Hudak’s discredited doctrine a lucky break for Wynne

Posted on May 26, 2014 in Governance Debates

TheStar.com – Opinion/Commentary – Ontario Tory Leader Tim Hudak’s austerity ideology is so ingrained that he sees no need to explain how destroying jobs will create jobs.
May 26 2014.   By: John Barber

The night the Ontario Progressive Conservatives selected Tim Hudak to replace John Tory as their leader, a colleague pronounced then-premier Dalton McGuinty to be “the luckiest man alive.” Now it’s Kathleen Wynne’s turn to enjoy the same mojo.

There she was diligently and predictably jabbing away at Stephen Harper in Ottawa when Hudak brazenly intervened, glass jaw out-thrust, and offered her a match the tottering contender wouldn’t have dared to hope for even in her most self-indulgent fantasies. With scandals still bubbling, subpoenas flying and quicksand thickening around Wynne’s ankles, Hudak has presented her a chance once again to make righteous war on Mike Harris’s amply discredited Common Sense Revolution. No Liberal could have conceived a strategy better calculated to make the woman premier for real next month.

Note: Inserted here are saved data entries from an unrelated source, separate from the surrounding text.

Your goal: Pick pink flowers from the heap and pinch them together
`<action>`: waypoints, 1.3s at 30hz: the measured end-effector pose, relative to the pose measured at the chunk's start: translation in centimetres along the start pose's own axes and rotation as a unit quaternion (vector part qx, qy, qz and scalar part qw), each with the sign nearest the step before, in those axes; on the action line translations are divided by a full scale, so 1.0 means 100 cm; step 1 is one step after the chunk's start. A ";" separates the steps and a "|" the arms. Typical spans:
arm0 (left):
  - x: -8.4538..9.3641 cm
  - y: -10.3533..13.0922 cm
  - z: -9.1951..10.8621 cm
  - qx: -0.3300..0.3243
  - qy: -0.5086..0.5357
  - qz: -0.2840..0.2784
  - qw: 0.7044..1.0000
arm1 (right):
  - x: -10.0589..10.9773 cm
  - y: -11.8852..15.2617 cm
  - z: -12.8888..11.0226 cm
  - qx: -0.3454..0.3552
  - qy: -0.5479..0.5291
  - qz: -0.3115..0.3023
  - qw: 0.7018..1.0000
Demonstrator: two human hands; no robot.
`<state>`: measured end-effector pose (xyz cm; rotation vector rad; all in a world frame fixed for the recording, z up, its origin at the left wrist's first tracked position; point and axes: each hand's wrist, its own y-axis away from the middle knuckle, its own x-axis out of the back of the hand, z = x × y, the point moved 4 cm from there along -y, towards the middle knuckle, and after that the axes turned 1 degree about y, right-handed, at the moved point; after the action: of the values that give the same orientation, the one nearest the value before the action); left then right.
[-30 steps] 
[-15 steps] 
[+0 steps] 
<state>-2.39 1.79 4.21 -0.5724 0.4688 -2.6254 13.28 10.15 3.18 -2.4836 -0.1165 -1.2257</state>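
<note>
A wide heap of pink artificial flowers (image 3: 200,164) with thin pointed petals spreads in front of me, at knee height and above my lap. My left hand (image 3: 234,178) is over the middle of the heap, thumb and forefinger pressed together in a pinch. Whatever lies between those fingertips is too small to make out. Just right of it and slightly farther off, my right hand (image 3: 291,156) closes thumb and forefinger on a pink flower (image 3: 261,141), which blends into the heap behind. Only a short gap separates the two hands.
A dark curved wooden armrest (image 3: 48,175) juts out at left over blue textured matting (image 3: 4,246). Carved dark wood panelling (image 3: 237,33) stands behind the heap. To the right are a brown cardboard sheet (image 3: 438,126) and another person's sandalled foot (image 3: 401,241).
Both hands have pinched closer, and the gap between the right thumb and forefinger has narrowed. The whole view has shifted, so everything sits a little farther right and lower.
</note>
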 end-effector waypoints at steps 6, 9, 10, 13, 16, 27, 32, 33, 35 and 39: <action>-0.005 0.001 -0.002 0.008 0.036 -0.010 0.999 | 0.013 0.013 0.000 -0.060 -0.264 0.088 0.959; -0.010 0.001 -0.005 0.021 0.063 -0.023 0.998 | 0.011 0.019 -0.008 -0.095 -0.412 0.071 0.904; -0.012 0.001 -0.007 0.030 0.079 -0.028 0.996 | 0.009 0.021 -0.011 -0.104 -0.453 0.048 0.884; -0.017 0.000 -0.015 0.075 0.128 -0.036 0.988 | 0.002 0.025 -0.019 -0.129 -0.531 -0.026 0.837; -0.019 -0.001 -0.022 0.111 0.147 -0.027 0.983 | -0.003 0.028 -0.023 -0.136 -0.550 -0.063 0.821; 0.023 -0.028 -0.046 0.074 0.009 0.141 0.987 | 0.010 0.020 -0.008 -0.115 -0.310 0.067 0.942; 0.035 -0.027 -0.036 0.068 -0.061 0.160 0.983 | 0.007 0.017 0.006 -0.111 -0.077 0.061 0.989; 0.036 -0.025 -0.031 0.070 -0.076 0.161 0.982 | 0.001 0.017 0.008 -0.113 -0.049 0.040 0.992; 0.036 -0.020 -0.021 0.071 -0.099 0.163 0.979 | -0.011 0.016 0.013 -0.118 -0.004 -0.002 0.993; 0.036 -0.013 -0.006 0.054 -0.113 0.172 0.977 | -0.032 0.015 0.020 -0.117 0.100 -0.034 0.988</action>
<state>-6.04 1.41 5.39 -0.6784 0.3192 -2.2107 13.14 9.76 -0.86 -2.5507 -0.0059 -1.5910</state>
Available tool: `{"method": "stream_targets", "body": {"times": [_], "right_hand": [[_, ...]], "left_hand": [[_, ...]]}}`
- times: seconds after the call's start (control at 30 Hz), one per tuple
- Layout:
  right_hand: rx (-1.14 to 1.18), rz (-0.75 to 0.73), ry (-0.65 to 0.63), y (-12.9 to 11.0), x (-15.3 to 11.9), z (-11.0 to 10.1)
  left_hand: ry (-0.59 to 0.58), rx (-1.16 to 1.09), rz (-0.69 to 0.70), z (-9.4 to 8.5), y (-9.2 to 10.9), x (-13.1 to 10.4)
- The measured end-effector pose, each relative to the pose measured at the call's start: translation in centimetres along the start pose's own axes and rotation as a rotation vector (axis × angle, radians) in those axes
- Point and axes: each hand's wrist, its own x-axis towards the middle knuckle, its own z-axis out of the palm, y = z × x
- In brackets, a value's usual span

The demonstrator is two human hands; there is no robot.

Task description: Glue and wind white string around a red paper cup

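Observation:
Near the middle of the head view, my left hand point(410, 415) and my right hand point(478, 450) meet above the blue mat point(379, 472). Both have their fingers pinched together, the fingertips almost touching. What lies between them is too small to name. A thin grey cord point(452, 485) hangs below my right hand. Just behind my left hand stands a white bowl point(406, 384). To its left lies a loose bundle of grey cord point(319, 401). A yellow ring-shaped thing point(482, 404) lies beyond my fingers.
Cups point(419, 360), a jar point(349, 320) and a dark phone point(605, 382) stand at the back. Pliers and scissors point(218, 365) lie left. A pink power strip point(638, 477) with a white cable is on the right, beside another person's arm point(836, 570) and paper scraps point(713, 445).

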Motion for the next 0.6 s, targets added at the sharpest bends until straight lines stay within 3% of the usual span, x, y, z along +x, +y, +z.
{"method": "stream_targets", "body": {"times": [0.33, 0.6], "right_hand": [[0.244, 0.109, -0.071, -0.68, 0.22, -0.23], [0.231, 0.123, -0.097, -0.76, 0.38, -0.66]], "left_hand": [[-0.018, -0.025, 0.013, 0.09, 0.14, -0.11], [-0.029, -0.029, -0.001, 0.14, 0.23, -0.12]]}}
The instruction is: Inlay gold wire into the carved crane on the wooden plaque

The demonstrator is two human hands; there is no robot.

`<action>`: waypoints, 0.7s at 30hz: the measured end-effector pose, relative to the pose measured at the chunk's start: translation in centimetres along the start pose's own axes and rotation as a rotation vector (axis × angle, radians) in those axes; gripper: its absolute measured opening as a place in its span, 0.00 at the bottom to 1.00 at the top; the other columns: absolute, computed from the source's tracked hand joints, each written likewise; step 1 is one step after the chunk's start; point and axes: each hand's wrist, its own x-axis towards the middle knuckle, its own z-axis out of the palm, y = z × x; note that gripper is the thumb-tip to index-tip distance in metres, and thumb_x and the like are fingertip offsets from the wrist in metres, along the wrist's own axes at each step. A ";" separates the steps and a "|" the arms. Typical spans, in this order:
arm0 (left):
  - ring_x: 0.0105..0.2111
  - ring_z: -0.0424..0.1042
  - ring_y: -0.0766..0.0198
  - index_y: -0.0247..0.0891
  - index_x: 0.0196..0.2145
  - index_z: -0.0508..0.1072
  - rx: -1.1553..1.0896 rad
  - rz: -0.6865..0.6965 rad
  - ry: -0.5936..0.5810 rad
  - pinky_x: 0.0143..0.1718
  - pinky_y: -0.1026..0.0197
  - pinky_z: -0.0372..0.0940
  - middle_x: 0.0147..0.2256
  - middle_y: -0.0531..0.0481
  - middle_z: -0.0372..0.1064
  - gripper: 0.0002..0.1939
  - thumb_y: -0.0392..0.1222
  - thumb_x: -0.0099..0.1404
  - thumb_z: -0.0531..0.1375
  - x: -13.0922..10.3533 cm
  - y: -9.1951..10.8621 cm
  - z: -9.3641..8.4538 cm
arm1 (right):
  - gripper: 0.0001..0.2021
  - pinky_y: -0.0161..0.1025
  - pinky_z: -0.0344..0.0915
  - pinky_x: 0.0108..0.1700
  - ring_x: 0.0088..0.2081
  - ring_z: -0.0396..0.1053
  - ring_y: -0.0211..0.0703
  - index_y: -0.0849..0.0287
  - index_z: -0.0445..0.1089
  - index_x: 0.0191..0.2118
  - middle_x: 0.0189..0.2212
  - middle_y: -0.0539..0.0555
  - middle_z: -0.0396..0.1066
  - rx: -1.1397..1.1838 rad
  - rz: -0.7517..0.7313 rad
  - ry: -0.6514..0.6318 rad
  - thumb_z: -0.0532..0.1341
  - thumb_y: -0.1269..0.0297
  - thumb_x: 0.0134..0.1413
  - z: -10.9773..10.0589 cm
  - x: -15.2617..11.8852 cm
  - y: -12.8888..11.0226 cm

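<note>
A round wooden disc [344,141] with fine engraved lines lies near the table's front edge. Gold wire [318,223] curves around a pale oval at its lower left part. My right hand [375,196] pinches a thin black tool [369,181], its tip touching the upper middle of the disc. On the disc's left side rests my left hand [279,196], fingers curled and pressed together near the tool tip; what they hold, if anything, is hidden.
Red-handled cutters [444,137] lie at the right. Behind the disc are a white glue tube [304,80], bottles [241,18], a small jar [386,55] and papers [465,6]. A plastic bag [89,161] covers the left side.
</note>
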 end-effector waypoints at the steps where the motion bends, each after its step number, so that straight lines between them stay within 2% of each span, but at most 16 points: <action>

This is a break they didn’t deserve, but the Liberals are making the most of it. How could they not? The same strategy has worked so many times before. So it’s forget about pensions (and gas plants and ORNGE and eHealth) and it’s off we go to Walkerton, following the well-beaten path that has led successive Liberal governments to power this century.

There are two possible explanations for Hudak’s bold declaration in favour of deliberately pain-inducing austerity politics. One is that he and his brain trust are executing an incredibly risky and creative strategy, using the latest tools to slice and dice the electorate in such a manner that the party manages to win a majority of seats with the help of a highly mobilized minority of voters — a retooled version of the formula that worked so well for Harris 20 years ago.

If that’s the case, the plan is clearly not working. Hudak led the polls less than a month ago, and now he is trailing so badly that Lorne Bozinoff of Forum Research has already predicted a Liberal majority.

In that light, the alternative explanation — that Hudak and his brain trust are simply mad — gains credence. This is not unlikely, indeed it is a bit of a trend among conservatives worldwide, and the evidence is striking.

How else to account for Hudak’s campaign-defining promise to immolate the livelihoods of 100,000 Ontarians for the sole purpose of achieving a magic zero in the public accounts a year or two before the other parties? The boldness of the policy is the product of assumptions so ingrained the zealots see no need to explain them. Fixated by their own mechanistic ideology, they blandly expect voters to understand intuitively — or religiously, as they seem to do — that destroying jobs will create jobs and that cutting taxes will increase revenue. It’s all so clear to them. Don’t you see, Ontario?

Obviously, Ontario does — Ontario was a guinea pig in the politics of reckless austerity and a pioneer in its rejection. That much is simple history. But to the zealots, that hard-earned voter skepticism is merely an aberration — evidence not of what Ontarians actually want from their governments but evidence only that their own ideal concepts were somehow poorly implemented in the first go-round, and that to succeed they need only to be hardened and purified.

So for their first act, they stage a ritualistic auto da fé — promising to slash 100,000 jobs — simply in order to propitiate the gnomes of Zurich. Who aren’t the least bit upset with Ontario anyway, and in fact would much prefer we kept their money. Just last week (May 13), they snapped up a EUR 1.75-billion Ontario bond issue yielding an astonishingly low 1.97 per cent interest over 10 years.

Economist Paul Krugman recently devoted a column in the New York Times to just this phenomenon — “how support for a false dogma can become politically mandatory, and how overwhelming contrary evidence only makes such dogmas stronger and more extreme.” Krugman’s focus was those supposed experts who have now spent years warning that fiscal stimulus will create runaway inflation, and who invent ever more creative excuses to explain why their predictions never come true. But the magical thinking double-down is even more striking with respect to attitudes about global warming, according to Krugman.

“A decade ago,” he wrote, “only the G.O.P.’s extremist fringe asserted that global warming was a hoax concocted by a vast global conspiracy of scientists . . . Today, such conspiracy theorizing is mainstream within the party, and rapidly becoming mandatory.”

That’s bad news for the planet, but the same cannot be said for lucky Kathleen Wynne and the battered Ontario Liberals, who are currently enjoying a magic carpet ride back into power thanks to their main opponent’s irrational devotion to a discredited doctrine.

John Barber is a freelance journalist and columnist for the Torontoist.